Groundhog Day, or, the Problem with A/B Testing

On a recent airplane flight, I happened to catch the movie Groundhog Day. Again.


This is a companion discussion topic for the original blog entry at: http://www.codinghorror.com/blog/2010/07/groundhog-day-or-the-problem-with-ab-testing.html

In this case, it seems to be a case of not enough A/B testing. Give him a couple more decades, and I’m sure he could have figured out the correct way to invoke emotions in a woman.

I saw an early draft of the screenplay, which included scenes in a library, where Phil was able to move a book (which somehow didn’t get reset overnight) to act as a crude calendar, and the implication from these scenes was that he spent centuries re-living the day.

As for the overall A/B argument, it’s worth remembering that at the end of the film, Rita accepts Phil, because he actually has changed. A/B testing can achieve shallow local maxima, but it is not limited to that; you can also A/B test larger, more significant changes. The nature of the difference between A and B is up to the creator.

Love the idea, but I can’t stop thinking of what would happen if Groundhog day followed the reality of A/B testing…

  • Phil would date people at random… “Well Ned loved the fudge.”

  • Success for Phil would be waking up with anyone.

  • Phil would have a product manager who wan’t at any of his dates but who decided which feedback Phil was going to act on, and how.

  • Said product manager would believe that sleeping with people is a function of ice sculpting.

  • Said product manager would also be unaware of the repeating day which they are both stuck in.

Someone should point Eric Schmidt at this article. I can’t think of any better example than Google of a company employing endless statistical analysis to the most anal degree at the cost of any level of soul or beauty in their products.

41 shades of blue, anyone?

(P.S. No IDs on comments? Poor form.)

Well done, Jeff. This article has a lot of heart. Plus, the sandpaper quote is pure gold.

++Alan

Well, that was a well-written take down of a strawman you’ve called “A/B testing”.
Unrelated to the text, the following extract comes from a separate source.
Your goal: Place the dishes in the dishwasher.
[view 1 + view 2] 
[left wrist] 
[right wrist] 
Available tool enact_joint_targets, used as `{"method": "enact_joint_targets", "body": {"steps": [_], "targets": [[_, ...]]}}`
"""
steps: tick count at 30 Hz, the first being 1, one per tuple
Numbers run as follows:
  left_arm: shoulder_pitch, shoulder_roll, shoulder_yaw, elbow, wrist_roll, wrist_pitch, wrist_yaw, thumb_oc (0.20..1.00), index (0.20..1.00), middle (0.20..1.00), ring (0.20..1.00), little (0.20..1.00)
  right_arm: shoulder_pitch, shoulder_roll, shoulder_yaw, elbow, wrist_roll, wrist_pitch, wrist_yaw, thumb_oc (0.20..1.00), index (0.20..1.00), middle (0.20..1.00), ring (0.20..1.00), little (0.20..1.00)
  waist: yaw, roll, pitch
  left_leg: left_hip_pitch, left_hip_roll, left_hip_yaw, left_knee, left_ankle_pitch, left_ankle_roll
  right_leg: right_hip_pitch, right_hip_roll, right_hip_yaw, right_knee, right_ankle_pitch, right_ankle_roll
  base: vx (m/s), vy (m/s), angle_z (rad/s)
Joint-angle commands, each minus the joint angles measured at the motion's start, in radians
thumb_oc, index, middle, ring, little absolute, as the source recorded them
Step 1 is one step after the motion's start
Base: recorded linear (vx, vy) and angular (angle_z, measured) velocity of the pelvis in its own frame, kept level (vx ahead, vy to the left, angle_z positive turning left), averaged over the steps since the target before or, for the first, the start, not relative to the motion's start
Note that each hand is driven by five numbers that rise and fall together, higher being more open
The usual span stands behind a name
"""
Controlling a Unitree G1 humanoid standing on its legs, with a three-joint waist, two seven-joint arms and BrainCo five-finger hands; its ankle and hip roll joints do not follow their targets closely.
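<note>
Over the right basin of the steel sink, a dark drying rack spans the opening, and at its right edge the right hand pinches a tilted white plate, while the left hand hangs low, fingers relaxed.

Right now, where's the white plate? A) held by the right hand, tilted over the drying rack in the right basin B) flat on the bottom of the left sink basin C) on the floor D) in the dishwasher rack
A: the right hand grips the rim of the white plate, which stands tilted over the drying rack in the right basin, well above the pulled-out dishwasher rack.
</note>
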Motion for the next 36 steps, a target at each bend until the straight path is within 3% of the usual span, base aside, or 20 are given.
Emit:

A/B testing is “empty. It has no feeling, no empathy, and at worst, it’s dishonest”? Really? Rubbish. Marketing drones can be emotionless, cynical and dishonest. Anyone can. That they use A/B testing is neither here nor there. These naughty marketing drones might use other devilish tricks such as… fancy graphic design! Engaging copy writing! They may even offer a discount!

Oh, the horrors colors, words, and savings have wrought on us all. Down with empiricism!

Of course, if you have no ideas, no talent, nothing to say, and nothing to offer, then sure, filling the void with A/B testing isn’t going to make much difference.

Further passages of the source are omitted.